Do programmers get what object-oriented means?

SD-[Inc]

Well-known member
Rage3D Subscriber
It seems to me that less than 10% actually understand what it means. The company I work at claims to, but all I see is a bunch of functional decomposition wrapped into interfaces. It seems like the tools have changed over the years but, programmers carry on with what they have always done. I've been lucky enough to work on a few systems that were truly object-oriented and it made me very spoiled. Its so frustrating to try and explain to programmers that have never seen such a system why it is so much better. They just don't get it. I guess it is a different way of thinking that needs to be taught. I am not sure schools today are doing such a great job with this ...
 
The problem is that you need to research the problem you want to implement so you can design the base generic classes you intend to use.
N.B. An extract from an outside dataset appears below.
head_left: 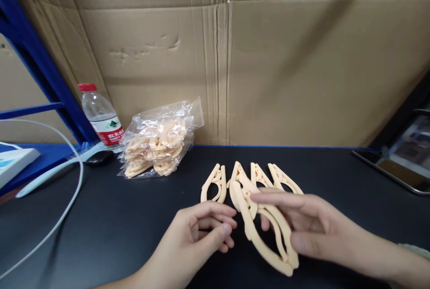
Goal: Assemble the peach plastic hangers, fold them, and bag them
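Observation:
My right hand (312,226) grips a cream plastic folding hanger (268,239), folded up and tilted, with its thumb on the near side and fingers reaching over the top. Just to the left, my left hand (204,230) is loosely curled and holds nothing; its fingertips are close to the held hanger. Behind the hands, several matching folded hangers lie in a row on the black table, among them one at the left end (223,186) and one at the right end (285,179). The held hanger and my right hand partly cover the row.
A clear plastic bag (157,143) of similar cream hangers lies at the back left, beside a red-capped water bottle (101,116) and a black mouse-like object (100,157). A white cable (72,204) loops at the left. A dark-screened device (393,170) lies at the right. Cardboard (302,65) walls the back.

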A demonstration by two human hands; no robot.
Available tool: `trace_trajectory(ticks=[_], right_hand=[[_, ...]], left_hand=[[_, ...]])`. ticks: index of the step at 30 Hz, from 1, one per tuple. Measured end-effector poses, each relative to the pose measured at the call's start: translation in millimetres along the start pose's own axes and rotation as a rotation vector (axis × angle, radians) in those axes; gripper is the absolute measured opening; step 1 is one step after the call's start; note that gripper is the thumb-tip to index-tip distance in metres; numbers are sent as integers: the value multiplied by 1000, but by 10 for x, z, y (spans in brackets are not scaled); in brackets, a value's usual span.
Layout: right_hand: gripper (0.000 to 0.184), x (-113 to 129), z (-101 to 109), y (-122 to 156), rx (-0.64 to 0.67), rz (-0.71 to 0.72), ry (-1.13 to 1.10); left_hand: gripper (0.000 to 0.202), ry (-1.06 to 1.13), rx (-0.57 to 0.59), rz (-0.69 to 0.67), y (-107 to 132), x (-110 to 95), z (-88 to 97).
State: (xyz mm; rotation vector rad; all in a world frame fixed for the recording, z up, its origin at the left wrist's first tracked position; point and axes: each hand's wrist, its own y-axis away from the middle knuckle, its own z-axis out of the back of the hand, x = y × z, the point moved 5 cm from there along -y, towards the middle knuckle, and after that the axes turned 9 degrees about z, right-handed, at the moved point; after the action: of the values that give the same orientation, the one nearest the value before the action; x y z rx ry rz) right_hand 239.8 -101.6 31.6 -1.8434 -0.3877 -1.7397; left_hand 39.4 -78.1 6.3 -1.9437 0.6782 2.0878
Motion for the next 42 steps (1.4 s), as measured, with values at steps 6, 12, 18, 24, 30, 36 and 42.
trace_trajectory(ticks=[6,12,18,24,30,36,42], right_hand=[[49,102,714,-53,-505,-54,36],[30,-126,1388,-5,-634,-187,71],[35,-194,1600,39,-596,-293,497],[34,13,1477,50,-392,-307,1091],[34,-74,1379,60,-234,-320,1233],[36,-103,1353,90,-260,-287,1356],[43,-79,1233,65,-174,-342,1364]], left_hand=[[17,-114,-17,-67,40,-7,18],[15,-217,-39,-147,79,-20,70],[19,-372,-45,-277,92,-32,105],[23,-541,-99,-446,139,-149,70],[19,-551,-159,-475,200,-208,19],[21,-567,-186,-469,202,-211,16],[26,-661,-160,-516,219,-241,4]])
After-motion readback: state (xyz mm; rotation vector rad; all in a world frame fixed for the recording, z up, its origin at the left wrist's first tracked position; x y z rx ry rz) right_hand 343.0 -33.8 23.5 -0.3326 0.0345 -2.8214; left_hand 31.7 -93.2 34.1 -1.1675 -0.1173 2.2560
Not doing it carefully, so there is room for correction latter, can be a PITA. Most people like to dive in into the coding and figure things and correct as they go along ;i

Same thing could be said about generic programming, it's hard to teach someone how to do it right and univerities sure as hell aren't gonna do that ;)
 
I run into a lot of that mentality too. Especially when there is schedule pressure. (which narrows it down to 100% of all projects). Its hard to convince people to sit down and meet at the beginning of any project to discuss design. Their fear is that it'll take too long. But, my experience is always the opposite. If the end goal is to deliver a quality product to an end user, taking the time to do an object-oriented design will delivery faster and better software.